→ HOW TO COMPLETE THIS TASK
Copy out the listing in full, exactly as written, but not its pictures.

→ AVAILABLE DATA
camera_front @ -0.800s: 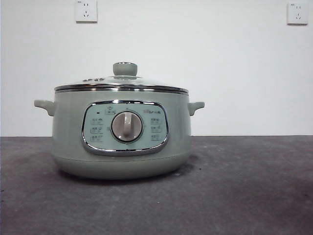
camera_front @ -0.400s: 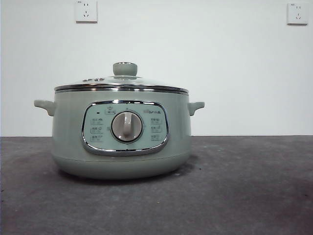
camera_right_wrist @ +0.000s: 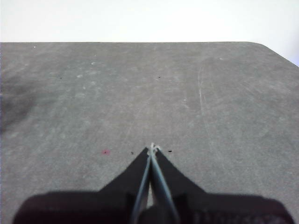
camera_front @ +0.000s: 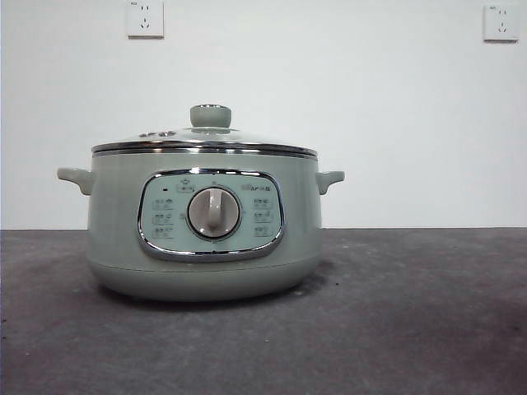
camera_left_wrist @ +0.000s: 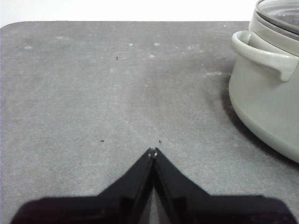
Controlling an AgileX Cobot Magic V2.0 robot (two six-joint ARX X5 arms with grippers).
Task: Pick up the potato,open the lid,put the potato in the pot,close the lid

→ SOLUTION FOR THIS EXERCISE
camera_front @ -0.800s: 
camera_front @ -0.400s: 
camera_right_wrist @ +0.000s: 
camera_front @ +0.000s: 
camera_left_wrist @ +0.000s: 
Controlling an AgileX Cobot Magic V2.0 robot (two six-joint ARX X5 arms with grippers).
Task: Pick up the potato,open the lid,put the potato in the pot,close the lid

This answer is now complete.